▸ TASK
The whole listing below should be duplicated exactly, with nothing left out.

━━━ DATA BLOCK ━━━

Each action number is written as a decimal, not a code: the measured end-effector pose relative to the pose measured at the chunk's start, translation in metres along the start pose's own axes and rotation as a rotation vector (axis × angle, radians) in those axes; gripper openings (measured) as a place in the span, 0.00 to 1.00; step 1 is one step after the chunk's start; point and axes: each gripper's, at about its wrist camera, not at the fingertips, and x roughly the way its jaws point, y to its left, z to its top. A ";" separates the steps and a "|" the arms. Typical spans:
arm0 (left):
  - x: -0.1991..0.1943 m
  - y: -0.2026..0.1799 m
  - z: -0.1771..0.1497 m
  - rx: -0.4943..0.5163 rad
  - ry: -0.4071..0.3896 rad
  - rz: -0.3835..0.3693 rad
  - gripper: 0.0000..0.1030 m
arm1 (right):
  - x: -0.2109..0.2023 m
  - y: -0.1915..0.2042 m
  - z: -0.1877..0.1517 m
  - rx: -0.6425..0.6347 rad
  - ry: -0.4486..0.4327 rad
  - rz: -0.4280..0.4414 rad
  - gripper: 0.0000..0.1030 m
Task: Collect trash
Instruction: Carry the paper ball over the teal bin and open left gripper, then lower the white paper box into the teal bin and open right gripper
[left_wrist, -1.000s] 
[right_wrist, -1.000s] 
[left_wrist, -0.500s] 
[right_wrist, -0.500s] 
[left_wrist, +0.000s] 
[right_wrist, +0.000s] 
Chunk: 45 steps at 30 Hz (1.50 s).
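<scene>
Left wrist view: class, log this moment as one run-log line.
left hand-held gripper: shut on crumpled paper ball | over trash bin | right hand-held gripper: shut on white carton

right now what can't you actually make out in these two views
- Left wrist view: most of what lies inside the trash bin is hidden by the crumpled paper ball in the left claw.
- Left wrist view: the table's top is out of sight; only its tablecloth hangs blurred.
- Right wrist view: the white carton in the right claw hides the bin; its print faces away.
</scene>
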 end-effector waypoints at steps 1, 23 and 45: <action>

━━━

▸ SOLUTION TO THIS EXERCISE
Each action number is written as a decimal, not a code: the measured end-effector pose relative to the pose measured at the chunk's start, translation in metres along the start pose's own axes and rotation as a rotation vector (axis × angle, radians) in those axes; gripper openings (measured) as a place in the span, 0.00 to 1.00; step 1 is one step after the chunk's start; point and axes: each gripper's, at about its wrist camera, not at the fingertips, and x roughly the way its jaws point, y to its left, z to its top. A ";" separates the steps and a "|" the arms. Typical spans:
arm0 (left):
  - x: -0.1991..0.1943 m
  - y: -0.2026..0.1799 m
  - z: -0.1771..0.1497 m
  - rx: -0.4943..0.5163 rad
  - ry: -0.4071..0.3896 rad
  - rz: -0.3835..0.3693 rad
  - gripper: 0.0000..0.1030 m
arm1 (right):
  - x: -0.2109..0.2023 m
  - y: -0.1915..0.2042 m
  - z: -0.1877..0.1517 m
  - rx: -0.6425..0.6347 rad
  - ry: -0.4486..0.4327 rad
  - rz: -0.4280..0.4414 rad
  - gripper: 0.0000..0.1030 m
Task: Collect trash
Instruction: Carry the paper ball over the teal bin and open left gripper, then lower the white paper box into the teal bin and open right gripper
[left_wrist, -1.000s] 
[right_wrist, -1.000s] 
[left_wrist, -0.500s] 
[right_wrist, -0.500s] 
[left_wrist, +0.000s] 
[right_wrist, +0.000s] 
Chunk: 45 steps at 30 Hz (1.50 s).
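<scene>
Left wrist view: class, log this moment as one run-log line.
left hand-held gripper: shut on crumpled paper ball | over trash bin | right hand-held gripper: shut on white carton

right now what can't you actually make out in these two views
- Left wrist view: most of what lies inside the trash bin is hidden by the crumpled paper ball in the left claw.
- Left wrist view: the table's top is out of sight; only its tablecloth hangs blurred.
- Right wrist view: the white carton in the right claw hides the bin; its print faces away.
</scene>
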 end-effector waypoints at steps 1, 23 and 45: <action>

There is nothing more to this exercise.